■ EXERCISE DESCRIPTION
Pictures in the records are to be excluded from an otherwise exact copy.

===== PROVIDED RECORDS =====

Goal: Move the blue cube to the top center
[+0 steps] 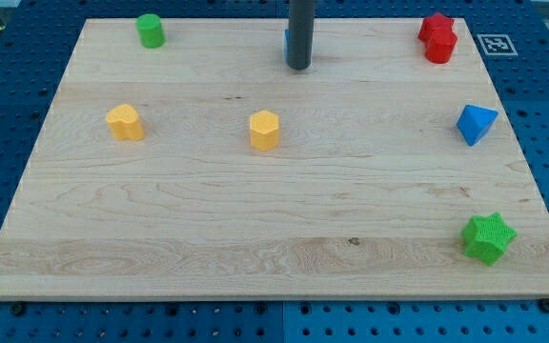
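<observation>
No fingers on this arm, just a straight dark rod, so nothing opens, closes or holds. My tip [298, 67] sits on the wooden board [255, 219] near the view's top, about centre. The blue cube [287, 40] is almost fully hidden behind the rod; only a thin blue sliver shows at the rod's left edge, just above the tip. Tip looks right against it, but contact can't be confirmed. Cube's facing and long axis can't be told, too little shows.

Other blocks, all well apart from the tip:
- green cylinder [151, 30], top left corner area
- two red blocks [438, 38] touching each other, top right, shapes unclear, one maybe star-like
- blue triangular block [476, 124], right edge, mid height, one corner pointing to the view's right
- green star [488, 237], bottom right
- yellow block [125, 122], left side, mid height
- yellow hexagonal block [265, 130], near centre, below the tip
</observation>
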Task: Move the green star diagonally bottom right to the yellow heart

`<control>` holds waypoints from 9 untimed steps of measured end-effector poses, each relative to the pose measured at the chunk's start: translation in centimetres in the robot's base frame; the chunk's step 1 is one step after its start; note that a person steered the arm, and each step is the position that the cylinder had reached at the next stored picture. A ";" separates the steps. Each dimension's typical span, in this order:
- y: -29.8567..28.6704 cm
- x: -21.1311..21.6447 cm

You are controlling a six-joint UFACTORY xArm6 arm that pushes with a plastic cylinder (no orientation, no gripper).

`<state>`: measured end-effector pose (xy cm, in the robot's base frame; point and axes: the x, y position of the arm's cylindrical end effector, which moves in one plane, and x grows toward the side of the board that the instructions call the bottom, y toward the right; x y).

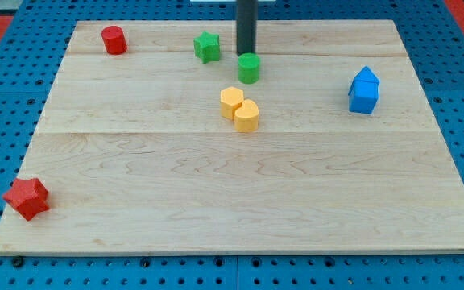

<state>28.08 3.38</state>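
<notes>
The green star (207, 47) lies near the view's top, left of centre. The yellow heart (246, 116) sits below and to the right of it, touching a yellow hexagon block (231, 102) on its upper left. A green cylinder (249, 68) stands between the star and the yellow pair. My tip (246, 53) comes down from the view's top and ends right at the top edge of the green cylinder, to the right of the green star and apart from it.
A red cylinder (114, 39) is at the top left. A red star (27, 198) sits at the bottom left corner. Two blue blocks (364, 90) stand together at the right. The wooden board (240, 217) lies on a blue pegboard.
</notes>
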 end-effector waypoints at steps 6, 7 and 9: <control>-6.2 1.1; -5.4 -1.7; 0.8 7.3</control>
<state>35.40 4.19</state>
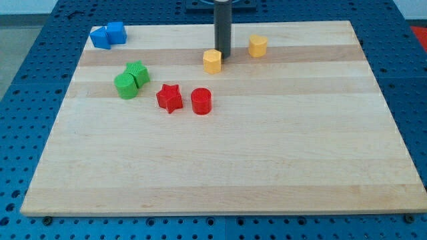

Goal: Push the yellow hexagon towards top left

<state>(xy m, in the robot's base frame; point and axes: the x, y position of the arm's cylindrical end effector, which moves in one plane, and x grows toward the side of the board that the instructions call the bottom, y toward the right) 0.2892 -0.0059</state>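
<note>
A yellow block that looks hexagonal (212, 61) sits on the wooden board (220, 167) near the top middle. My tip (222, 56) is at this block's upper right edge, touching it or nearly so. A second yellow block (258, 46) lies to the right of the rod, apart from it; I cannot make out its shape.
Two blue blocks (100, 37) (116, 32) touch each other at the board's top left corner. Two green blocks (125, 86) (138, 73) sit together at the left. A red star (169, 98) and a red cylinder (201, 101) lie below the yellow hexagon.
</note>
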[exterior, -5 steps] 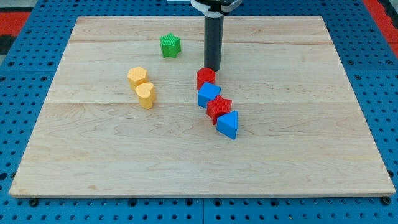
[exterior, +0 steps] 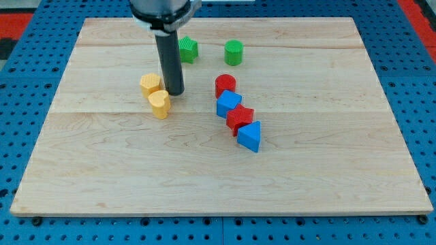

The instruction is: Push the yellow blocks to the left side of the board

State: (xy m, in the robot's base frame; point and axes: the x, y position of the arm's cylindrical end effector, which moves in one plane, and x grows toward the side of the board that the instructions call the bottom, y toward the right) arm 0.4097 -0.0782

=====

■ ANSWER BOX
Goal: Move the blue cube to the top center
[+0 steps] 
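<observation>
No fingers on this arm, just a straight dark rod, so nothing opens, closes or holds. My tip [298, 67] sits on the wooden board [255, 219] near the view's top, about centre. The blue cube [287, 40] is almost fully hidden behind the rod; only a thin blue sliver shows at the rod's left edge, just above the tip. Tip looks right against it, but contact can't be confirmed. Cube's facing and long axis can't be told, too little shows.

Other blocks, all well apart from the tip:
- green cylinder [151, 30], top left corner area
- two red blocks [438, 38] touching each other, top right, shapes unclear, one maybe star-like
- blue triangular block [476, 124], right edge, mid height, one corner pointing to the view's right
- green star [488, 237], bottom right
- yellow block [125, 122], left side, mid height
- yellow hexagonal block [265, 130], near centre, below the tip
</observation>
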Task: Move the green star diagonally bottom right to the yellow heart

`<control>` holds waypoints from 9 untimed steps of measured end-effector poses, each relative to the pose measured at the chunk's start: translation in centimetres in the robot's base frame; the chunk's step 1 is one step after its start; note that a person steered the arm, and each step is the position that the cylinder had reached at the next stored picture. A ";" separates the steps. Each dimension's typical span, in this order:
- y: -29.8567..28.6704 cm
- x: -21.1311..21.6447 cm

You are controlling a six-joint UFACTORY xArm6 arm that pushes with a plastic cylinder (no orientation, no gripper).

`<state>`: measured end-effector pose (xy cm, in the robot's base frame; point and axes: the x, y position of the arm's cylindrical end effector, which moves in one plane, and x grows toward the side of the board that the instructions call the bottom, y toward the right; x y).


<state>28.08 3.38</state>
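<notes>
The green star (207, 47) lies near the view's top, left of centre. The yellow heart (246, 116) sits below and to the right of it, touching a yellow hexagon block (231, 102) on its upper left. A green cylinder (249, 68) stands between the star and the yellow pair. My tip (246, 53) comes down from the view's top and ends right at the top edge of the green cylinder, to the right of the green star and apart from it.
A red cylinder (114, 39) is at the top left. A red star (27, 198) sits at the bottom left corner. Two blue blocks (364, 90) stand together at the right. The wooden board (240, 217) lies on a blue pegboard.
</notes>
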 end-effector waypoints at steps 6, 7 and 9: <control>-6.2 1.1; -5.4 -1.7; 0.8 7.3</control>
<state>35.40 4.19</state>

Goal: Push the yellow hexagon towards top left

<state>(xy m, in the robot's base frame; point and axes: the x, y position of the arm's cylindrical end effector, which moves in one plane, and x grows toward the side of the board that the instructions call the bottom, y toward the right) 0.2892 -0.0059</state>
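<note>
A yellow block that looks hexagonal (212, 61) sits on the wooden board (220, 167) near the top middle. My tip (222, 56) is at this block's upper right edge, touching it or nearly so. A second yellow block (258, 46) lies to the right of the rod, apart from it; I cannot make out its shape.
Two blue blocks (100, 37) (116, 32) touch each other at the board's top left corner. Two green blocks (125, 86) (138, 73) sit together at the left. A red star (169, 98) and a red cylinder (201, 101) lie below the yellow hexagon.
</note>
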[exterior, -5 steps] 
[exterior, +0 steps] 

The instruction is: Push the yellow blocks to the left side of the board

State: (xy m, in the robot's base frame; point and axes: the x, y position of the arm's cylindrical end effector, which moves in one plane, and x grows toward the side of the board that the instructions call the bottom, y toward the right) arm 0.4097 -0.0782

The output is complete as shown.